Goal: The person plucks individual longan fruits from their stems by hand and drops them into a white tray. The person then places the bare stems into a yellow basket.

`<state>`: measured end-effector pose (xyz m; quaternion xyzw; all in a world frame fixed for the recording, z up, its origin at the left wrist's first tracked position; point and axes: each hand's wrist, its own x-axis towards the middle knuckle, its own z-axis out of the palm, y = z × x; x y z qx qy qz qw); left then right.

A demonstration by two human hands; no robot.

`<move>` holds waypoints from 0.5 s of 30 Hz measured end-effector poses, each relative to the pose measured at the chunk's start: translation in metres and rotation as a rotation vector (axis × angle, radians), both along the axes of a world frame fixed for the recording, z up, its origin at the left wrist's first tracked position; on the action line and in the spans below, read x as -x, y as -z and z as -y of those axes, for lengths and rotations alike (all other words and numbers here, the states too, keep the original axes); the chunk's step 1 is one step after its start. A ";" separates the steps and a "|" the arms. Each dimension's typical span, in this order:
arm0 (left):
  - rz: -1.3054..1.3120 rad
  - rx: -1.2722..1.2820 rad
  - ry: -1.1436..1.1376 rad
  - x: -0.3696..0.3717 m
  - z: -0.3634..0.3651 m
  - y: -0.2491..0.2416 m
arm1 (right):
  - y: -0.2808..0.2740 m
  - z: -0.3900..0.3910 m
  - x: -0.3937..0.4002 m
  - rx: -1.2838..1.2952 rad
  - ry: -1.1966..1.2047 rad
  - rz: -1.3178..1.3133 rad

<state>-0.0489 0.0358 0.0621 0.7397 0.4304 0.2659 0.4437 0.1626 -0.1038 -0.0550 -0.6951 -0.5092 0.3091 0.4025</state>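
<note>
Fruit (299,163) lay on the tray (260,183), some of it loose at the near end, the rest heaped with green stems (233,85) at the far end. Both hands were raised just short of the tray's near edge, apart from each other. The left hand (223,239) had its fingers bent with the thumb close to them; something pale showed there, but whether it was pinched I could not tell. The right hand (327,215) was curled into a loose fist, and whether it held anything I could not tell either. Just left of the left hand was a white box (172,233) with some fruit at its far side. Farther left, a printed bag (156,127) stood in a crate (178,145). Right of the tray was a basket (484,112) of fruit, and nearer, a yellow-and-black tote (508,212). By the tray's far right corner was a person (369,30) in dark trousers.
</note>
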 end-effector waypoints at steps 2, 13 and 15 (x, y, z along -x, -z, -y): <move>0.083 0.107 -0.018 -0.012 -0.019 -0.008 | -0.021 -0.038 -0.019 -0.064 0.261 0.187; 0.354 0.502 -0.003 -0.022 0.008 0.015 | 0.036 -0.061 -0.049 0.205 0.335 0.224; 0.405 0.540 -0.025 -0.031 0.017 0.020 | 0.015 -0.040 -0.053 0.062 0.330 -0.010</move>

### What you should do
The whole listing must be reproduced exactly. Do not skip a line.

### Exercise result
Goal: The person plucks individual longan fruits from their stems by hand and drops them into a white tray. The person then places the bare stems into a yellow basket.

`<state>`: measured end-effector pose (xyz m; quaternion xyzw; all in a world frame fixed for the recording, z up, its origin at the left wrist's first tracked position; point and axes: each hand's wrist, its own x-axis towards the middle knuckle, its own z-axis out of the palm, y = z × x; x y z qx qy qz qw); left then right.

A demonstration by two human hands; no robot.

`<move>` holds waypoints from 0.5 s of 30 Hz measured end-effector poses, each relative to the pose measured at the chunk's start: translation in metres and rotation as a rotation vector (axis × angle, radians), both along the axes of a world frame fixed for the recording, z up, its origin at the left wrist's first tracked position; on the action line and in the spans below, read x as -x, y as -z and z as -y of those axes, for lengths and rotations alike (all other words and numbers here, the states too, keep the original axes); the chunk's step 1 is one step after its start. A ";" separates the steps and a "|" the arms. Each dimension's typical span, in this order:
arm0 (left):
  - rz: -1.3054..1.3120 rad
  - rx: -1.2722..1.2820 rad
  - ry: -1.1436..1.1376 rad
  - x: -0.3696..0.3717 m
  - z: -0.3634..0.3651 m
  - y: -0.2491..0.2416 m
arm1 (right):
  - y: -0.2808..0.2740 m
  - z: -0.3900..0.3910 m
  - x: -0.3937..0.4002 m
  - rx: -1.2838..1.2952 rad
  - ry: -1.1966..1.2047 rad
  - rz: -1.3178..1.3133 rad

<state>-0.0489 0.0358 0.0621 0.7397 0.4304 0.2659 0.4437 0.1626 -0.1038 -0.0550 -0.6951 -0.5092 0.3091 0.4025</state>
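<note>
Fruit (299,163) lay on the tray (260,183), some of it loose at the near end, the rest heaped with green stems (233,85) at the far end. Both hands were raised just short of the tray's near edge, apart from each other. The left hand (223,239) had its fingers bent with the thumb close to them; something pale showed there, but whether it was pinched I could not tell. The right hand (327,215) was curled into a loose fist, and whether it held anything I could not tell either. Just left of the left hand was a white box (172,233) with some fruit at its far side. Farther left, a printed bag (156,127) stood in a crate (178,145). Right of the tray was a basket (484,112) of fruit, and nearer, a yellow-and-black tote (508,212). By the tray's far right corner was a person (369,30) in dark trousers.
</note>
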 end-effector waypoints at steps 2, 13 and 15 (x, y, z along -x, -z, -y): <move>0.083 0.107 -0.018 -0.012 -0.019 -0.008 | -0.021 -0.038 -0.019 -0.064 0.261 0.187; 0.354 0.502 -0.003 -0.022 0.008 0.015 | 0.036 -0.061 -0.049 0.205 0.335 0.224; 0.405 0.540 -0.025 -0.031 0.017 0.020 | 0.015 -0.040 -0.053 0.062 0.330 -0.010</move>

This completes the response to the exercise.